LA LUZ QUE IMAGINAMOS 8 puntos

(All We Imagine as Light; India/Francia/Países Bajos/Luxemburgo/EE.UU./Bélgica, 2024)

Dirección y guion: Payal Kapadia.

Duración: 118 minutos.

Intérpretes: Kani Kusruti, Divya Prabha, Chhaya Kadam, Hridhu Haroon.

Estreno en salas de cine.

Más vale tarde que nunca: La luz que imaginamos, primer largometraje de ficción de la realizadora india Payal Kapadia, que resultó ganador del Gran Premio del Jurado en la competencia oficial del Festival de Cannes, es una de esas películas que no suelen llegar a la cartelera comercial local y no conviene dejar pasar. Si en su anterior A Night of Knowing Nothing Kapadia construía un inteligente y sensible retrato documental con mucho de fresco generacional, en su película más reciente los personajes son tres mujeres de diferentes edades, aunque una misma extracción social, con el trasfondo de un cuarto personaje tan importante como ellas: Mumbai. Urbe multitudinaria y vibrante, culturalmente diversa y siempre despierta, la gran ciudad india puede ser un lugar de destierro y desencuentro, de esperanzas y desilusiones, de modernidades que conviven con tradiciones milenarias. También de soluciones prácticas a problemas de difícil solución, como esos vagones de tren segregados en los cuales las mujeres pueden viajar más cómodas, lejos de posibles acosos, al menos durante las horas pico.

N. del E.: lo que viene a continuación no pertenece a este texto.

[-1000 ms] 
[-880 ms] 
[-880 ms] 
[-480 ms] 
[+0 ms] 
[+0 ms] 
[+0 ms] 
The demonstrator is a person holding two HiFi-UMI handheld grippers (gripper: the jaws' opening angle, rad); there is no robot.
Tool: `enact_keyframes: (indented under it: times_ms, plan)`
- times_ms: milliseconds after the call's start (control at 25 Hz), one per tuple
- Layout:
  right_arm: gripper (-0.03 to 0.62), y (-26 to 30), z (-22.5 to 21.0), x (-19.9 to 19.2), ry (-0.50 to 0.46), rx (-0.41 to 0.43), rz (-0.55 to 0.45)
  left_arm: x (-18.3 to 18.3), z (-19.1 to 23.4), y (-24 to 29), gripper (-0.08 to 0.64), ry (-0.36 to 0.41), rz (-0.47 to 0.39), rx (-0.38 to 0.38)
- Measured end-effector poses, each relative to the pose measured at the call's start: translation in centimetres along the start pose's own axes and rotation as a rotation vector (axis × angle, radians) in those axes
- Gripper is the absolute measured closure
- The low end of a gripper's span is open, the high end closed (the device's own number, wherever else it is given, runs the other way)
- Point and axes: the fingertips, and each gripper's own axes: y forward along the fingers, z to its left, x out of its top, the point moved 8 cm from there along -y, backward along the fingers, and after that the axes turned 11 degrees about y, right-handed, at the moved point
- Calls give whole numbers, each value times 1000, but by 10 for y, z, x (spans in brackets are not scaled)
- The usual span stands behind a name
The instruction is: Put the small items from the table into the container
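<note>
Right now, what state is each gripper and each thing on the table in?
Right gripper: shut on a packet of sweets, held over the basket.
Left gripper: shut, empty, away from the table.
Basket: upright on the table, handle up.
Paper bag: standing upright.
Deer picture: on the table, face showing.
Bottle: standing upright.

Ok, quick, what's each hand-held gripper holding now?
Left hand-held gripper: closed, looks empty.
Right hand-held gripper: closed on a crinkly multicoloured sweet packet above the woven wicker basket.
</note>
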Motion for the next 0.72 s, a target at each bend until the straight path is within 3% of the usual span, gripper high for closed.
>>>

En uno de esos coches abarrotados regresa a casa Prabha (la actriz Kani Kusruti, célebre por su participación activa en la industria de cine de Kerala), una enfermera de unos cuarenta años que trabaja en una clínica privada y alterna la asistencia en el consultorio ginecológico con el adiestramiento de las compañeras recién iniciadas. Que su esposo, aquel hombre con el cual su familia selló el matrimonio sin mediar romance previo, no le conteste el teléfono desde Alemania, donde se mudó años atrás por razones estrictamente laborales, forma parte del bagaje de experiencias desafortunadas de su vida. En el mismo hospital, pero en la zona de la cocina, trabaja Parvaty (Chhaya Kadam), una mujer mayor y viuda que se enfrenta a un más que probable desalojo, origen de una disyuntiva esencial de cara al futuro. Finalmente, la compañera de piso de Prabha, la veinteañera Anu (Divya Prabha) no puede evitar encontrarse todas las noches con un joven musulmán, a pesar de atentar contra las normas del decoro e ir a contramano de los deseos de los padres de los amantes.

El vínculo entre esos tres personajes empuja la trama, pero también son importantes los intercambios de Anu con el muchacho y los de Prabha con un doctor que la corteja. La película de Kapadia, sin embargo, está a años luz de los romances color de rosa, con o sin espinas, o los coloridos bailes y canciones del cine popular indio. Si algo une a esas mujeres, además del lugar de trabajo y la ciudad que lo contiene, es su origen en zonas rurales del interior del gran país asiático. No es casual que los diálogos de La luz que imaginamos alternen el maratí local con el hindi, con su consiguiente inyección de palabras en inglés, pero también el malayalam de origen, entre otras lenguas y dialectos. Tampoco lo es que el guion divida en dos mitades el relato: luego de la primera hora de proyección, el film abandona la abigarrada metrópolis para mudarse a un pueblo costero, el lugar de nacimiento de Parvaty. Una mudanza quizás definitiva para ella, un viaje de un par de días para sus compañeras.

Paréntesis y espacio ideal para la catarsis, las protagonistas se enfrentan al comienzo del resto de sus vidas frente al mar. Para Parvaty un regreso al origen, en tanto que Anu se ve empujada a tomar una resolución vital con vistas al futuro y Prabha se topa con una situación inesperada que, de manera simbólica, la enfrenta con decisiones pasadas. Visualmente arrebatadora, La luz que imaginamos logra conectar narrativa y sensorialmente con el espectador sea este del lugar que fuere: más allá de la estimable cualidad culturalmente local del film, sus sedimentos emocionales son de una enorme universalidad. No es un logro menor, más bien todo lo contrario. Melancólica y bella, aunque no de forma obvia, la película es la creación de una cineasta en pleno control de aquello que quiere contar y cómo hacerlo, al mismo tiempo delicada y potente, como esas composiciones de la mítica monje y pianista etíope Emahoy Tsegué-Maryam Guèbrou que forman parte de la banda sonora.